Bringing high quality near-patient testing into rural Communities
Improving the infrastructure in rural communities
What is needed is for ministries of health to be able to coordinate CD4 cell count testing on a national scale. However, the majority of countries still don’t have the infrastructure, transport or technology to effectively manage the collection, storage and transportation of the blood once the sample has been taken. In addition, they lack a coordinated reporting process to communicate the test results back to patients and clinics in an efficient and timely manner. The fragmented nature of the transport systems in hard to reach, rural communities also makes it difficult to deliver the necessary diagnostic equipment and the replacement parts and supplies needed to keep the service running.

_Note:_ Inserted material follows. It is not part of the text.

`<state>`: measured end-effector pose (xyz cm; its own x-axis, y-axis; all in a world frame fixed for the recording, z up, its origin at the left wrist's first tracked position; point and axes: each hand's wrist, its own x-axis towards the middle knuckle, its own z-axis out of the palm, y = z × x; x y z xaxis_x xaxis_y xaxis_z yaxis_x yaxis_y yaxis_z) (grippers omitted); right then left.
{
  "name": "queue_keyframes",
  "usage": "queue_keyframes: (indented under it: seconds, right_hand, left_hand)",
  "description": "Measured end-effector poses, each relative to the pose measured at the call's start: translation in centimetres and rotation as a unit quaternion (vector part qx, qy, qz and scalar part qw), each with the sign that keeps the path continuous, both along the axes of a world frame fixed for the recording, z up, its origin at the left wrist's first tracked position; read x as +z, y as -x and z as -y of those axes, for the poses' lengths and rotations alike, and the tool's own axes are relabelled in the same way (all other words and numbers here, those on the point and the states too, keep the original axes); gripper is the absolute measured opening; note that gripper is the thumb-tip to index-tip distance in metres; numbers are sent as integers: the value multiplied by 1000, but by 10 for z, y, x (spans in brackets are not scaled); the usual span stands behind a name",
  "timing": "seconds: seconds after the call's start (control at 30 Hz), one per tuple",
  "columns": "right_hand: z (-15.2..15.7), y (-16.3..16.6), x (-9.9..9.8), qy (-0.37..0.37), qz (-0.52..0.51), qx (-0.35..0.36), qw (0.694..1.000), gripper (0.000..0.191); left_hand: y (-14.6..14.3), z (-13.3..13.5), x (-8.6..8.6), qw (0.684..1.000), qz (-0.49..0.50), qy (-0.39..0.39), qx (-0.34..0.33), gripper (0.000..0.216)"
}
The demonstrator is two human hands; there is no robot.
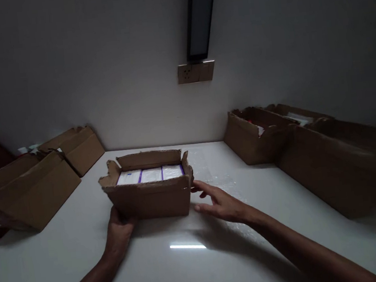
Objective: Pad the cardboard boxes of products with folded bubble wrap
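Note:
A small open cardboard box (150, 198) stands in the middle of the white table (195, 267). Inside it lie white packs with purple edges (150, 174), side by side. My left hand (119, 232) grips the box's near left bottom corner, fingers curled against the cardboard. My right hand (219, 203) is at the box's right side, fingers stretched out and apart, the fingertips touching or almost touching its right corner. It holds nothing.
Two closed cardboard boxes (30, 188) lie at the left edge. Larger open cartons (258, 135) line the right side, one long carton (343, 168) nearest. A sheet of clear plastic (219, 173) lies right of the small box. A wall socket (196, 72) is on the wall behind.

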<state>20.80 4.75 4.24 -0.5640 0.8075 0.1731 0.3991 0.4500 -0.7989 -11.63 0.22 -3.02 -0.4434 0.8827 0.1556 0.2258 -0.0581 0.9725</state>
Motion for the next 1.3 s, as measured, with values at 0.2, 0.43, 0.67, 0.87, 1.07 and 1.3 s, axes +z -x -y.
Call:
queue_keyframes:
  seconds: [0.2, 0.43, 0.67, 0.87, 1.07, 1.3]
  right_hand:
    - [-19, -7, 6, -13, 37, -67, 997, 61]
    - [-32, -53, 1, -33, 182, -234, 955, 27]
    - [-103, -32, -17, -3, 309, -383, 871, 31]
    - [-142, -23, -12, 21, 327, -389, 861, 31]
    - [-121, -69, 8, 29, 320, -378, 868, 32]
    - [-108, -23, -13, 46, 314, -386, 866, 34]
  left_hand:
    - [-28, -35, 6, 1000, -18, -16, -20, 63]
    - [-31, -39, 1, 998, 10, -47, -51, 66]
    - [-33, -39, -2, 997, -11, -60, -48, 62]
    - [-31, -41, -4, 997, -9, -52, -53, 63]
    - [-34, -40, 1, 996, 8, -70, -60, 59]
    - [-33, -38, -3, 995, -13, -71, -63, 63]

Despite advances in the quality and accuracy of the actual diagnostic tests themselves that are available for near-patient testing, local healthcare communities face a significant financial and logistical burden to manage and maintain them. Further, with a rapid turnover of the people in the healthcare teams, it’s often difficult to maintain the services that are already being provided in rural clinics.
But change is taking place. What is now being developed is an IT infra-structure that supports remote testing in rural areas, so that standards for quality, consistency and instrument maintenance can be monitored and managed. “One of the things we’ve been working on is connecting these point of care technologies up to a central server, so the ministry knows where the devices are, if they’re working and if they’re being used properly,” says Cheng. In addition, ministries of health are learning how to set up the efficient hospital laboratory blood testing services we take for granted in Western Europe.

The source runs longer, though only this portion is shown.